Red House, The (Blu-ray Review)
14 May, 2012 By: Mike ClarkFilm Chest
Thriller
$15.98 Blu-ray/DVD combo
Not rated.
Stars Edward G. Robinson, Lon McCallister, Judith Anderson, Allene Roberts.
Long among the more prominent residents of Public Domain Hell, this supremely moody backwoods melodrama from 1947 is nonetheless well remembered not just by film fanciers but at least one former father-to-be. An immensely popular broadcast figure at the TV station where I worked throughout college, he told me he’d been so taken here by then newcomer Rory Calhoun’s persona as the story’s not unsympathetic wayward youth that he eventually gave his firstborn the middle name “Rory.” It’s the kind of thing that can pique one’s curiosity about a movie.
But every time I tried to watch prints of The Red House in the past, I was put off by the soundtrack’s grating tin, a problem not completely alleviated (but to a good degree, is) in this otherwise most welcome spiff-up by HD Cinema Classics, which is releasing the picture as a Blu-ray/DVD combo that also does fairly good justice to Bert Glennon’s (Stagecoach) cinematography. And there’s an added reason the soundtrack issue is paramount, thanks to the movie’s composer. It was Miklos Rozsa — contributing a fairly famous score at that — back when he was in his delirious The Killers/Spellbound noir mode before going all Robert Taylor/Chuck Heston “Biblical” in the following decade.
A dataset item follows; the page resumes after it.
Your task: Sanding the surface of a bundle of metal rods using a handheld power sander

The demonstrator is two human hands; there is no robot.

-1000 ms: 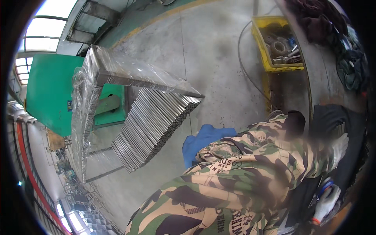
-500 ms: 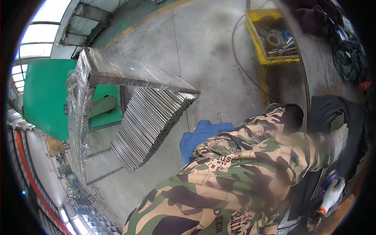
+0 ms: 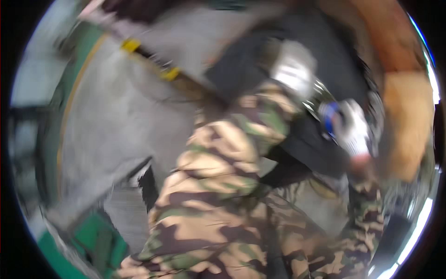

There’s no such male hunk-dom here; the lead is Edward G. Robinson, and his character has a wooden leg at that. A farmer, he lives self-sufficiently out in the woods where even the school bus doesn’t go — with a sister played by Judith Anderson. The latter’s character is a normal person, one we even feel a little sorry for her because she gave up a chance for love to care for her brother. But one can never totally expunge the vibes that linger from Anderson’s creepy and classic performance as Mrs. Danvers in Hitchcock’s Rebecca, so just the fact that she’s around adds to the portent that something sick is up.
Excluded from this (for a while) is their adopted daughter teen daughter played by the haunting Allene Roberts, who got out of the movies after she got religion in real life — but not before briefly specializing (see Knock on Any Door and The Hoodlum) in playing innocent young things who got involved with punks or bad-luck types who were at least smart enough to dig her. Later, Roberts ended up in several “Dragnet” TV episodes of the 1950s, and I always wondered if the connection was her House co-star Julie London, who was married to series star/creator Jack Webb in that same period.
London, in her screen debut, is real teenaged trouble here — throwing sex around in ways that play with the heads of Calhoun and the movie’s main male romantic lead (Lon McCallister), who ought to be sticking with Roberts). But ultimately, she’s still a youngster who’s fearful, late in the story, that her father is going to whup her in the odious manner of Arthur Godfrey’s hit yahoo single of the day, "Slap Her, Down, Pa." Without making a big deal about it, the movie is very, very good at dealing with teenaged insecurities — though the story’s main thrust is discovering just went on years earlier in the tough-to-locate house on his expansive property that Robinson tries to forbid the youngsters to seek out.
Notwithstanding this, he has, and perhaps unwisely, hired Calhoun to oversee the property, a decision that ultimately kicks off 20 or 30 minutes of climactic mayhem. But despite being one of those menacing dark-haired youths that most parents of the day (as they’d later do with Elvis) would have termed a “hood,” he’s just a kid in over his head and anxious to spend the generous bucks Robinson in paying him. In a way, I almost prefer the movie’s quieter moments to its melodramatic ones — but a melodrama this is, and Robinson’s final gesture here (it must be tough driving a standard-shift car with a wooden leg) is not your everyday scene. The director/co-writer here is Delmer Daves, who much later would let his portrayal of teen sexuality do as complete a hang-out as the wheezing Production Code would allow with A Summer Place, Parrish, Susan Slade and — in the most direct down-on-the-farm Red House comparison — the notably hormone-heavy Spencer’s Mountain. But in the ‘40s, he was basically keeping it clean – though it would have been fun to ride the school bus with Julie London and then imagining her as a sultry Liberty Records vocalist of the future.
Footnote Delmer Daves question to the Warner Archive folk: Say, how long do we have to wait for Gary Cooper, Marty Robbins’ title tune and George C. Scott’s screen debut in The Hanging Tree?